:: Task to complete ::
Count lines, not occurrences: report how many lines in the records hold the string "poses", and nothing else.
:::::
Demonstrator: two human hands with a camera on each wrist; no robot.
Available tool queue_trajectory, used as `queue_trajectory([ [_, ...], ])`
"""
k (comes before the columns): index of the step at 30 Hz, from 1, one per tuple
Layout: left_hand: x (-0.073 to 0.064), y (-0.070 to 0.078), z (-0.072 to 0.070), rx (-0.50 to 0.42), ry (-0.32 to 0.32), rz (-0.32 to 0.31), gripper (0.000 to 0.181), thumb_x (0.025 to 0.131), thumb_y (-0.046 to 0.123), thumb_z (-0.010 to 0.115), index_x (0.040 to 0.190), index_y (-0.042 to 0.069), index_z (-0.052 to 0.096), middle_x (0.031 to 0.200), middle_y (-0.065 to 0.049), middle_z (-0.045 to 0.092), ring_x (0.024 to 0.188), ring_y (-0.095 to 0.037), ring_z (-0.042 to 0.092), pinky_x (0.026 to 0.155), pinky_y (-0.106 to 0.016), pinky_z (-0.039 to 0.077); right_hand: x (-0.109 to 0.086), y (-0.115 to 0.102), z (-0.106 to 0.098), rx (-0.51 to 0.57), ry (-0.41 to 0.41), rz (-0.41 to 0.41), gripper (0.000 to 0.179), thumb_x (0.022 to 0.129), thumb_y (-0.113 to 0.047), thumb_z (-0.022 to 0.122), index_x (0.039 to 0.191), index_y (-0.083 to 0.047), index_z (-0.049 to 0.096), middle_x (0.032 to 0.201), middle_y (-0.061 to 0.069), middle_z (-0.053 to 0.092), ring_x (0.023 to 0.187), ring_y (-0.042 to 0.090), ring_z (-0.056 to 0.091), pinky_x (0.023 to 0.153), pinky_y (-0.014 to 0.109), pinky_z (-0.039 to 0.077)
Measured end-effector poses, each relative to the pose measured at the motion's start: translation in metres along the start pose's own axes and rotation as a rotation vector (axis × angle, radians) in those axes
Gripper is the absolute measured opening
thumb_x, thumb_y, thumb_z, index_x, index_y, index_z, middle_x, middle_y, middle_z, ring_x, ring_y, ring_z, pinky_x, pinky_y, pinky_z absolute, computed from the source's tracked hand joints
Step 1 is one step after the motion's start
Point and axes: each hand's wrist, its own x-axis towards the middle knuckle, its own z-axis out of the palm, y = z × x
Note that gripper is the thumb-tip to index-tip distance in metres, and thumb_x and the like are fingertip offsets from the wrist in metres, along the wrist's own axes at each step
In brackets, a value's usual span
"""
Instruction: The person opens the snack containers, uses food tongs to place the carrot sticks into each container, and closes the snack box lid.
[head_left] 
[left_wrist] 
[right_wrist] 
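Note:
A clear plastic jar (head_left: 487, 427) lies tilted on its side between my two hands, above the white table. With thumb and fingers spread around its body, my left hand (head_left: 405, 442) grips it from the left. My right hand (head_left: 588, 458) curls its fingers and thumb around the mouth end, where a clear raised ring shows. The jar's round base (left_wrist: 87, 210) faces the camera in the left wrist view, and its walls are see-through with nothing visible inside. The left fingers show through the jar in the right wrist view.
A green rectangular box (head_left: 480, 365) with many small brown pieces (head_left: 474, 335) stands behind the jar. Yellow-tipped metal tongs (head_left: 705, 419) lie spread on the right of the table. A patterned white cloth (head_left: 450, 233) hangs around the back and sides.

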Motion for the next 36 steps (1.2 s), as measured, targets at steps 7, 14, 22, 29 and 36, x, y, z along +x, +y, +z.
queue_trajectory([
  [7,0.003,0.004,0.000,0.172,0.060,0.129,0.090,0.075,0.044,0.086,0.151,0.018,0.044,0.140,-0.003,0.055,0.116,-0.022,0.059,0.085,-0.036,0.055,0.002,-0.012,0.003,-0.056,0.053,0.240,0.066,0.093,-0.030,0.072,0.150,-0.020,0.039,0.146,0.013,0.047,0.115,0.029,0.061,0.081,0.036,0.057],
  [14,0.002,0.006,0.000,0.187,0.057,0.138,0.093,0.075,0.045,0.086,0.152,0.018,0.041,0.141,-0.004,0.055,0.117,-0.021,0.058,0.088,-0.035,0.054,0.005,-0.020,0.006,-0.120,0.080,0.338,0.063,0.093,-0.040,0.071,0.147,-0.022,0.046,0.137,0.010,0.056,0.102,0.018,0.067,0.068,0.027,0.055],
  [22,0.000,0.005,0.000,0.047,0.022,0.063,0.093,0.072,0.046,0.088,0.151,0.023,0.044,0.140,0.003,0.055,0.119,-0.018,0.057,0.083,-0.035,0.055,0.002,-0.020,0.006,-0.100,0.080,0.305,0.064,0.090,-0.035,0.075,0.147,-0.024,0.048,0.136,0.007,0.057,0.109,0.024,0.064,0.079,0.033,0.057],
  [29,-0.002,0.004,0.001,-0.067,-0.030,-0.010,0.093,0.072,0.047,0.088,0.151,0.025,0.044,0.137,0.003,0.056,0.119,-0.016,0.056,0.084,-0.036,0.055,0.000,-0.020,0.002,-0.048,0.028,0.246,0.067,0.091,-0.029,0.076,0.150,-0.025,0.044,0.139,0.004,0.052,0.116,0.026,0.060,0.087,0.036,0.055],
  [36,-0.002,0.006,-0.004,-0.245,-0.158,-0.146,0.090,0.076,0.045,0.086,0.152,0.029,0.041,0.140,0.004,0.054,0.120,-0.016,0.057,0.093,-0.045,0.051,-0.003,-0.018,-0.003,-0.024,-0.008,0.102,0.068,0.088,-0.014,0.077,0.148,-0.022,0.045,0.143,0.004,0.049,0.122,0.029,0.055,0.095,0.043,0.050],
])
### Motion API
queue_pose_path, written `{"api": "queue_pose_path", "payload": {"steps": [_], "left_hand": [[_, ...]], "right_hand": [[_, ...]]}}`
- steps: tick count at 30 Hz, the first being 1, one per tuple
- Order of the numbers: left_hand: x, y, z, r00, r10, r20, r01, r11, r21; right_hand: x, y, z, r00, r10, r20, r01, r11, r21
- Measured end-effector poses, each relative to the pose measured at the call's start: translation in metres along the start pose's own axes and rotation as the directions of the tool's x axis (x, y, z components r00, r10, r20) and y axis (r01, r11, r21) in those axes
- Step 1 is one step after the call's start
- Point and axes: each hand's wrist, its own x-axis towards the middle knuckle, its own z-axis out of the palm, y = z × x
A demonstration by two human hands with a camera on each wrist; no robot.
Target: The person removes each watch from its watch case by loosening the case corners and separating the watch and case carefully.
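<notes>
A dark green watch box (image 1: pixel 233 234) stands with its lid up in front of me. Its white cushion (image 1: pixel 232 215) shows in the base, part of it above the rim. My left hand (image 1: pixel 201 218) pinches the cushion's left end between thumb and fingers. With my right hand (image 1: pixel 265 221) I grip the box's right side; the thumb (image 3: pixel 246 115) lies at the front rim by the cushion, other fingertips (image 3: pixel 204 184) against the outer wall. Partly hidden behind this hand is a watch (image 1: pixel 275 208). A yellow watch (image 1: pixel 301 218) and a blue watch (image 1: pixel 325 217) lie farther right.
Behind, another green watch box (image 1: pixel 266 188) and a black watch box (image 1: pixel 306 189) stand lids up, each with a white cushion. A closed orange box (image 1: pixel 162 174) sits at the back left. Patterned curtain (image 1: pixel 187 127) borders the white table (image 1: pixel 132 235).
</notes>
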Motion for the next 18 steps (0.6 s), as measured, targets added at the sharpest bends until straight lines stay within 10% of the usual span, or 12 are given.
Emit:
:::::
:: Task output ::
2